Push for transparency
It is a near-ubiquitous argument, however, that more transparency on these issues is needed. An investigation by the Massachusetts attorney general found Mount Ida officials knew the college was at imminent risk of closing and did not develop a suitable backup plan.
The end result was upended students and an arrangement that the campus would be folded into UMass Amherst, which took on about $70 million in debt to buy it. The deal was criticized for potentially disadvantaging its fellow institution in the University of Massachusetts system, UMass Boston. But Amherst, which has long wanted to establish a physical presence in the area, went ahead with it.
The law approved this month authorizes the state's Board of Higher Education to create a process by which it screens private colleges annually and determines whether they are on shaky financial ground. The board is due to vote next month on regulations that would establish these procedures.
The final version of the regulations is not yet public, but a draft version outlines how colleges would be asked to submit plans describing how they would save the operation if it was in financial trouble. The department would not publicly disclose the details of certain colleges' finances or whether they were in distress, and that information would be exempted from the state's public records law.
Colleges that fail to comply with the rules could see their state aid cut off and their ability to grant degrees revoked, according to the draft regulations.
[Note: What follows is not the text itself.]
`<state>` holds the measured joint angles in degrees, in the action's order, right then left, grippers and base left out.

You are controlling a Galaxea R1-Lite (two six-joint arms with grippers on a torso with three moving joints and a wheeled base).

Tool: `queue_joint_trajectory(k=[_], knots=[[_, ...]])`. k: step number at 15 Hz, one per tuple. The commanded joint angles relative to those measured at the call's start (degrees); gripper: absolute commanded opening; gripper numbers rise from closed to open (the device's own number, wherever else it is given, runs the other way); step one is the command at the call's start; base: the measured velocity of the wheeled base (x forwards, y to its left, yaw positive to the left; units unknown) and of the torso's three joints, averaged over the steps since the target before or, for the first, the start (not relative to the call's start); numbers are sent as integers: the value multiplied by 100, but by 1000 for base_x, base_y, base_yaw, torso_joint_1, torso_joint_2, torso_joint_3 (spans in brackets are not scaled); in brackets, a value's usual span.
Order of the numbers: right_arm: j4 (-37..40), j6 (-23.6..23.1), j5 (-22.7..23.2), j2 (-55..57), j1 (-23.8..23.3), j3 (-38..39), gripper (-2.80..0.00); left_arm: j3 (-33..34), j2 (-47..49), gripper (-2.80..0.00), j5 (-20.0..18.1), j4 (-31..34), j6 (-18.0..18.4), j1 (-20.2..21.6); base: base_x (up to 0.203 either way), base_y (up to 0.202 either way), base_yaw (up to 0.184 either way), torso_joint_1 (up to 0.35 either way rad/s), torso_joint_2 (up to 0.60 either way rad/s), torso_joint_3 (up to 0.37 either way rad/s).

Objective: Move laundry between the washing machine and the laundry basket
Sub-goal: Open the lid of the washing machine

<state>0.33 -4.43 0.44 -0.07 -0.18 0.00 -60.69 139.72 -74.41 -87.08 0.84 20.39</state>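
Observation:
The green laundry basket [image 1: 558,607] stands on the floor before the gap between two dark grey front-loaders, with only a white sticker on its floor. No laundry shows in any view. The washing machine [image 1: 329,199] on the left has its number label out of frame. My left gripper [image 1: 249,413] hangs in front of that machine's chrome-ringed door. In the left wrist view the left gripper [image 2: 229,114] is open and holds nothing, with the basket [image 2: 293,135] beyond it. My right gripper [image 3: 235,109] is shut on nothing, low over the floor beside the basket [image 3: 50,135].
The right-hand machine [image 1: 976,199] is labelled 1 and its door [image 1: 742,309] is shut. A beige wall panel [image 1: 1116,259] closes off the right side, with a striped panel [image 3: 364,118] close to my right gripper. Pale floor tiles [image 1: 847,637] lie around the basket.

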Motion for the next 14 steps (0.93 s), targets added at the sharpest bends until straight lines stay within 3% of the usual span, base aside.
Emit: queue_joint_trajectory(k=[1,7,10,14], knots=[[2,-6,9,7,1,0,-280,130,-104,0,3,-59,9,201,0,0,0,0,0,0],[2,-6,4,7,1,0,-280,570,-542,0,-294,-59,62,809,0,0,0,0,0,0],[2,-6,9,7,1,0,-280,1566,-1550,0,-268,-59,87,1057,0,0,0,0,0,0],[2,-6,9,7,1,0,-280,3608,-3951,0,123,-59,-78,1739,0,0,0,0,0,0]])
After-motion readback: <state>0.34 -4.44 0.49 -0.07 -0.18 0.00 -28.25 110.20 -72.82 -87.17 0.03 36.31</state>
"We believe we're in the vanguard of states addressing the issue of college closures," said Carlos Santiago, Massachusetts commissioner of higher education and chair of the State Higher Education Executive Officers' executive committee, in a statement to Education Dive. "We've seen 18 colleges close or merge in our state over the last six years, and we expect the trend to continue. So we think it's vital that we take steps to protect students from the devastating impact of these closures."